Yes, a billion barrels sounds huge…but it’s “only” the loss of an average of ~8mmbopd from the start of the war through the end of June.  Considering March and April have seen 10-15mmbopd lost volumes, May and June will have improve to only 4mmbopd lost.  That could be optimistic given where things stand today.  If status quo continues with no improvement (an average of 12mmbopd lost through the end of June), we’re talking 1.4B barrels removed from world markets.

Fortunately, there have been some near-term offsets to the production trapped behind the Strait.  Overall supply from non-Middle East has been quite robust, so there are healthy 2026 incremental supplies from the Guyana, Canada, Brazil, US, etc. Altogether, call that 2mmbopd. Russia and Iran had 100-150mmbls of sanctioned crude floating around pre-conflict.  The IEA authorized the release of strategic petroleum reserves (SPR). Practical withdrawal limitations/logistics/timing say this is likely only something like 2mmbopd.  That will provide a near-term cushion of ~180mmbls (2mmbbls/day for the 90 days of April, May, and June).

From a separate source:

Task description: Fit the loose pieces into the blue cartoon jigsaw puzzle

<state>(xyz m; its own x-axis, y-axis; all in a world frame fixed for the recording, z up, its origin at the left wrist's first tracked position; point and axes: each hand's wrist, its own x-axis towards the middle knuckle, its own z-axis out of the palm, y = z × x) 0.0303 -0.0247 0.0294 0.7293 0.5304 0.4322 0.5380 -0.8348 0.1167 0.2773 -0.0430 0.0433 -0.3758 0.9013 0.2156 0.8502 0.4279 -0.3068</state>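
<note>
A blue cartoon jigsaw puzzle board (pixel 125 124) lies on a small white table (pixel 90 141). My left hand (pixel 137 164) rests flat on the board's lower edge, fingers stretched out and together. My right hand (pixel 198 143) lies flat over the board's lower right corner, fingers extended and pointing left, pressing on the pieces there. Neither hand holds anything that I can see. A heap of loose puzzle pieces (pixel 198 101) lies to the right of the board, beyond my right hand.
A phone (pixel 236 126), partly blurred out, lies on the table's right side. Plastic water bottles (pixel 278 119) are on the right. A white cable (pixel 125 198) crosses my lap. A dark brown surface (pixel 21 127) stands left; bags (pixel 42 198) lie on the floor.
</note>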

Net, net, net, we see overall commercial inventories drawing 400-800mmbls by the end of June, a net drop of 10-25% from pre-conflict levels.  Manageable on the low end, painful on the high end.  But this pulls all the slack out of the system..by June. Beyond June things get pretty untenable.

Unfortunately, drawdown of oil-on-water is finite. Strategic reserves can add another 240mmbbls or four more months at 2mmbbls/day thru October.  If more SPR is required, will countries be willing to release them?  Or will they want to hoard them against even rainier days?

Put it all together and time is a massive squeeze play from a barrel-counting perspective.

For your consideration — The implications

Friends, if this conflict doesn’t start moving to resolution quickly, the world will dig a supply hole so deep that only demand destruction can repair it.   What causes demand destruction?  Lack of availability is certainly a culprit - demand goes away if there are no molecules to fulfill it.  Lufthansa and United Airlines are canceling flights because of the availability (and price) of jet fuel. As inventories decline and stopgap measures wane, what follows as an intermediate-term solution to the closed Strait will be price-driven demand declines.  Think worldwide oil prices well over $100/bbl and US gasoline prices in the $5+ range.

Demand destruction is not a given.  But it will become a given if the US/Iran conflict stretches through the summer.  

Finally, let’s think through the current noise and look beyond the war. After the current crises has passed, every country in the world will look to avoid a repeat of the current pain.  Rebuilding strategic reserves, clawing back commercial stockpiles and building a bigger inventory cushion will add 1mmbopd+ of relatively price-insensitive demand for the next few years.  So even when things calm down, oil will remain well-bid.

We’d accuse the current market of whistling past the graveyard, but that would assume market participants actually understand the gravity of the situation. Energy is a mere 4% of the S&P500, the market has been trained to fade energy-related events and oil prices have trended down in the past month. Any US official that speaks to the public jawbones oil lower and talks about how well the Iranian negotiations are going. It is certainly possible that an Iranian resolution is right around the corner (please let that be the case!) But if it isn’t, there is a rude wakeup call coming.  Energy companies will benefit, but most others won’t.  

Conclusions

We have outlined a range of possible outcomes. Even with a quick resolution, oil markets remain tight with WTI averaging $75 to $85, above current future expectations. Every week without resolution increases the likelihood of higher prices, demand destruction, and economic strain.

As always, we welcome your questions and comments.

Dan’s Energy Commentary.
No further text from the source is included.